1. Field of the Invention
This invention relates to the resistance welding apparatus for welding for example the longitudinal seams of the bodies of containers such as are conventionally used for packaging food and aerosol products. In particular, but not exclusively the invention is concerned with resistance welding apparatus of the kind having electrodes in the form of opposed wheels between which may be passed the overlapped margins of a metal body blank bent to tubular form, and to which electric current may be supplied to weld the margins together as the required body seam.
2. Description of the Prior Art
In the past, various attempts have been made to monitor the weld achieved by such an apparatus as it is being formed, so as to enable container bodies with substandard welds to be rejected, to enable one or more parameters of the welding process to be controlled by closed or open loop control, and/or for data logging or indication purposes. In our British patent specifications No. 2083235B and 2139361B there is described and claimed one such monitoring system, in which the desired signal is derived from repeated integration of the weld voltage during welding.
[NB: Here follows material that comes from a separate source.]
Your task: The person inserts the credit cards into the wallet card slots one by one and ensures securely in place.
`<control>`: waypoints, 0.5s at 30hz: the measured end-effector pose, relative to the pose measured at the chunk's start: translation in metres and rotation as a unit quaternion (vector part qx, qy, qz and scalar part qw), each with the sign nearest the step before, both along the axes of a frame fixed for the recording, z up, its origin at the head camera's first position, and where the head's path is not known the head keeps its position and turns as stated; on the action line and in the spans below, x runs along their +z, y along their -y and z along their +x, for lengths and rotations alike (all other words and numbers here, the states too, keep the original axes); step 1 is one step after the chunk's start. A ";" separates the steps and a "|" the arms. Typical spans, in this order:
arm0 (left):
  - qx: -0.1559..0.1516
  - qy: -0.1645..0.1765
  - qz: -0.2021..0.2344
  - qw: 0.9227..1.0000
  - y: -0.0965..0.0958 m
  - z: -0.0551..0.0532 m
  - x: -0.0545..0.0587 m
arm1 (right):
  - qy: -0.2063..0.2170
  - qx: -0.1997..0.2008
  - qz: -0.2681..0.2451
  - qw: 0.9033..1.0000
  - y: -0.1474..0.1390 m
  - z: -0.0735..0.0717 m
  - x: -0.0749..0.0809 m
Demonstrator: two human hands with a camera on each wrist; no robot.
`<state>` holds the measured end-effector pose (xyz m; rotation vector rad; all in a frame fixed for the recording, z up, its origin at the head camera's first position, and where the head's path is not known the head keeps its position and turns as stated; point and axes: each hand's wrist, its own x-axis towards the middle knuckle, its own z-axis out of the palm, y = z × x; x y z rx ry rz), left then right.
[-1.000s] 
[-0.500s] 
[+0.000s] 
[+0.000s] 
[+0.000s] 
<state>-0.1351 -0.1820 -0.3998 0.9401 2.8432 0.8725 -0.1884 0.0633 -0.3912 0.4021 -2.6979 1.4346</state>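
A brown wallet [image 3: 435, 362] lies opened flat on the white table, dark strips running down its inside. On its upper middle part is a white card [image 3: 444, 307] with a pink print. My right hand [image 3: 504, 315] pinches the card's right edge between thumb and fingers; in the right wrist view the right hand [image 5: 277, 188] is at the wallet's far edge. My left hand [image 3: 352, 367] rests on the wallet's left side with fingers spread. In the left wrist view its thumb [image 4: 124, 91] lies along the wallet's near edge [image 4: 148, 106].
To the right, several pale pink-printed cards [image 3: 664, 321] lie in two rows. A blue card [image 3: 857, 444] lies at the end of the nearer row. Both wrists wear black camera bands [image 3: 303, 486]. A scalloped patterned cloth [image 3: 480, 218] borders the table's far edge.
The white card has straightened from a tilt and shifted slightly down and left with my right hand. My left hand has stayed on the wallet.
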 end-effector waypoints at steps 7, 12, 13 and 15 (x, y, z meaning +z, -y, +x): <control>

Although representing a considerable advance over the resistance weld monitoring systems available hitherto the systems described in the above-mentioned British patent specifications gave only a partial picture of the welding process, and attempts have since been made to use other parameters in addition as an indication of weld quality.
Known apparatus for resistance welding the seams of can bodies are the welding machine marketed by Soudronic AG under their series designation FBB. In those machines two electrode wheels are mounted one above the other as a cooperating pair, the upper wheel being driven by an associated motor.
The blank margins destined to form the welded seam are overlapped with one another and presented to the nip between the electrode wheels by what is commonly referred to as a "Z-bar" because of its Z shaped cross-sectional profile. The Z-bar and the lower electrode wheel are mounted virtually immovably in relation to one another from the machine frame; the upper electrode wheel, however, is vertically immovable and biassed downwardly by a compression spring so that the upper electrode wheel exerts a substantially constant welding pressure on the formative seam as welding proceeds.
In an FBB series machine potentially one of the most useful parameters to use as an indication of weld quality is the vertical position of the upper electrode wheel, since any variation in the thickness of the can body seam must cause a substantially equal vertical bodily movement of that wheel.
An attempt to sense the position of the axis or shaft of the upper electrode wheel, by means of a transducer sensing the movement of the axis and producing an electrical signal indicative of position, gave inaccurate measurements of weld thickness. This was because eccentric movement of the wheel relative to the axis produced a signal component which masked the signal component representative of variations in weld thickness. This prior art method is therefore limited in value.
Applicants believe that by suitable choice of methods and apparatus a signal can be derived which is more accurately representative of the weld thickness than has hiterto been possible.